A year before his death at 83, Luis Buñuel, filmmaker, surrealist, moralist, and revolutionary, thought a lot about death. “I’m not afraid of death,” Buñuel stated. “I’m afraid of dying alone in a hotel room, with my bags open and a shooting script on the night table. I must know whose fingers will close my eyes.”
Having been in the medical industry all these years, I know 85% of the people reading this will die rather slowly, with one organ after another failing. With each failure, clinicians will try to compensate, but the patient will fail to return to the previous baseline of failure. In my entry Quicksand, I mentioned Shane Falco, a character from the film The Replacements who summarized a somewhat similar life analogy. I overlaid my thoughts on how life tends to end.

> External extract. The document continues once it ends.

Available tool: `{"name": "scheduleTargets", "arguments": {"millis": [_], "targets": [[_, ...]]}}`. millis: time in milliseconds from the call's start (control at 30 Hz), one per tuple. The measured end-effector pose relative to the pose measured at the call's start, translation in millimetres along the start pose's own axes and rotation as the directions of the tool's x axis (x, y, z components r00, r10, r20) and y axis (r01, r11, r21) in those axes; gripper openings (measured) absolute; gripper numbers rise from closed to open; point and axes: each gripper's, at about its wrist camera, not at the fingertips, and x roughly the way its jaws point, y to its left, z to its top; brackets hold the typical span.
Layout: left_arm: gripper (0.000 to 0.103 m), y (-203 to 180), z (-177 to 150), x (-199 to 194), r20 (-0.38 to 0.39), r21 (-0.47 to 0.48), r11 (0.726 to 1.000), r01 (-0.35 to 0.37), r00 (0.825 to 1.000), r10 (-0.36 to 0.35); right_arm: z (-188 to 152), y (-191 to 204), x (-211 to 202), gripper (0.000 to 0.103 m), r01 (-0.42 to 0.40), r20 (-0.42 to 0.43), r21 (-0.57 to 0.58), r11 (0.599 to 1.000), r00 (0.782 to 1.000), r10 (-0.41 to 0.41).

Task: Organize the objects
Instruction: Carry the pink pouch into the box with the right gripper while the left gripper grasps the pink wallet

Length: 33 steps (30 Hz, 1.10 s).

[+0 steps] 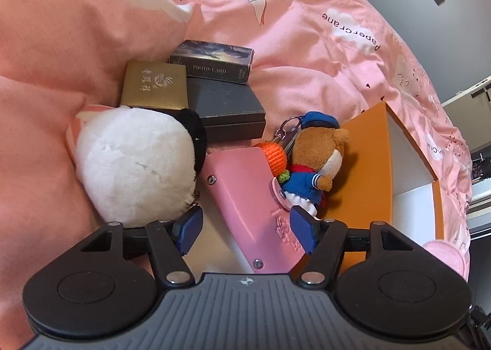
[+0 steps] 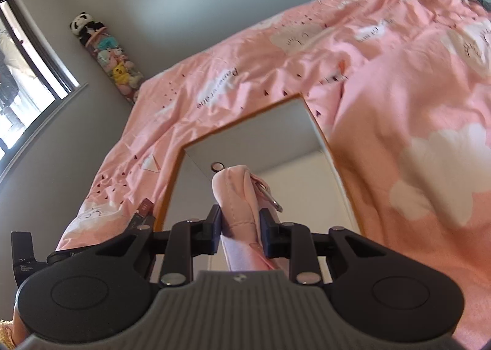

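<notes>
The right gripper [image 2: 240, 228] clamps a pink pouch [image 2: 237, 196] above the orange box [image 2: 334, 163] at frame centre, probably to drop inside; the left gripper [image 1: 245, 228] gapes, empty.

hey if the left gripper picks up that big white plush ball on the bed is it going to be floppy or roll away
The white plush ball looks soft and fluffy, with dents in its fur, so it would probably squash between the jaws rather than hold shape. It likely weighs little for its bulk. Being rounded, it could roll if nudged, though the folds of the pink duvet around it may hold it.
</notes>
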Motion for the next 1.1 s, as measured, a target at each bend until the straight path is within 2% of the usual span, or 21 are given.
{"name": "scheduleTargets", "arguments": {"millis": [67,233,300,400,500,567,633,700,767,833,933,1100], "targets": [[0.073,-3.3,0.9,2.3,0.033,0.016,1.0,-0.017,0.999,0.016,-1.7,-3.5,4.0,0.027,0.006,-0.015,-0.001,1.0,1.0,-0.006],[0.06,-11.3,5.3,3.5,0.073,0.019,0.999,-0.038,0.997,0.036,-4.8,-7.5,11.8,0.027,0.023,-0.036,-0.009,1.0,0.999,-0.024],[0.048,-17.2,4.2,-2.3,0.114,0.053,0.998,-0.044,0.993,0.038,-5.5,-9.2,13.1,0.028,0.026,-0.043,-0.005,1.0,0.999,-0.026],[0.036,-29.0,0.3,-14.9,0.163,0.127,0.992,-0.015,0.987,-0.006,-6.3,-11.0,12.3,0.028,0.032,-0.045,-0.008,0.999,0.998,-0.033],[0.035,-43.8,-5.1,-13.6,0.163,0.191,0.981,0.007,0.986,-0.039,-6.4,-13.8,12.2,0.028,0.046,-0.053,0.005,0.999,0.998,-0.045],[0.03,-48.0,-8.5,-2.6,0.115,0.213,0.977,-0.002,0.993,-0.023,-6.9,-16.7,11.9,0.028,0.054,-0.058,0.023,0.998,0.997,-0.053],[0.029,-46.2,-13.2,7.6,0.078,0.204,0.979,-0.002,0.997,-0.014,-7.0,-19.6,10.2,0.028,0.065,-0.061,0.039,0.997,0.996,-0.063],[0.027,-46.4,-17.1,8.8,0.101,0.224,0.974,-0.032,0.995,0.009,-7.4,-22.6,8.1,0.028,0.078,-0.064,0.052,0.996,0.995,-0.074],[0.025,-45.4,-16.6,6.3,0.099,0.227,0.974,-0.024,0.995,0.001,-8.0,-24.9,5.8,0.028,0.08,-0.072,0.07,0.994,0.995,-0.074],[0.023,-47.3,-16.1,-3.3,0.116,0.253,0.967,-0.025,0.993,-0.005,-7.7,-25.3,2.9,0.028,0.085,-0.082,0.088,0.993,0.994,-0.078],[0.021,-57.5,-16.9,-32.5,0.186,0.335,0.941,-0.048,0.982,-0.016,-5.1,-24.8,-3.1,0.028,0.109,-0.084,0.094,0.99,0.991,-0.101],[0.02,-77.1,-15.6,-83.0,0.197,0.409,0.912,0.011,0.975,-0.1,2.7,-18.2,-14.3,0.028,0.117,-0.063,0.065,0.991,0.992,-0.113]]}}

“You’re playing (living life), and you think everything is going fine. Then one thing (medical problem) goes wrong. And then another. And another. You try to fight back (medical treatment), but the harder you fight, the deeper you sink. Until you can’t move … you can’t breathe … because you’re in over your head. Like quicksand.”
In the up-and-down death of organ failure, it is hard to identify ‘finality.’ Therefore, doctors continually bombard the body with futile rounds of treatment. Still, at some point, the ship (the patient) sinks quickly, usually in weeks.
I have met patients who have assumed Katsumoto’s warlike attitude, “I’m going to beat this thing.” What follows is a litany of appointments, MRIs, CAT scans, examinations, blood samples, and treatments, all of which falsely projects a veneer of the patient bravely duking it out (i.e., creating the ‘good death’). Clinicians often shape daily schedules, and the patients lose their humanity and their ability to participate in activities that once brought joy. In the end, too many lose their lives, but not their life.
I commonly hear the statement that Patient A, B, C lost “his or her battle,” as if one ‘loses’ only if they battled. But know this, I suffer the isolation that comes with diagnosis. I have lived in fear of making a wrong decision. Until you are in my shoes (or ‘their shoes’), it is hard to imagine the onslaught of daily life challenges. And like my brother, many fail to fully credit those for their journey, whether they agree or not.
Let us declare that there is no good death. There’s just death. Let us not announce losers or winners. We are not intended to spectacles of amusement, like Gladiators of days-gone-by. We face mortality face on, some with clear eyes, some with courage, and some in excruciating pain. I can choose whom to tell or no. I can also choose silence. And let me correct any misconceptions now. Silence is not shame. Silence is my sword against ignorance.
Like everyone, I will choose to die on my terms, pick death without extended treatment, or battle unto the end. I can choose to spend whatever remaining time doing what I wish. I can choose to say “no more”— no more pain, whether emotionally or physically.
But rest assured, my silence is not hiding.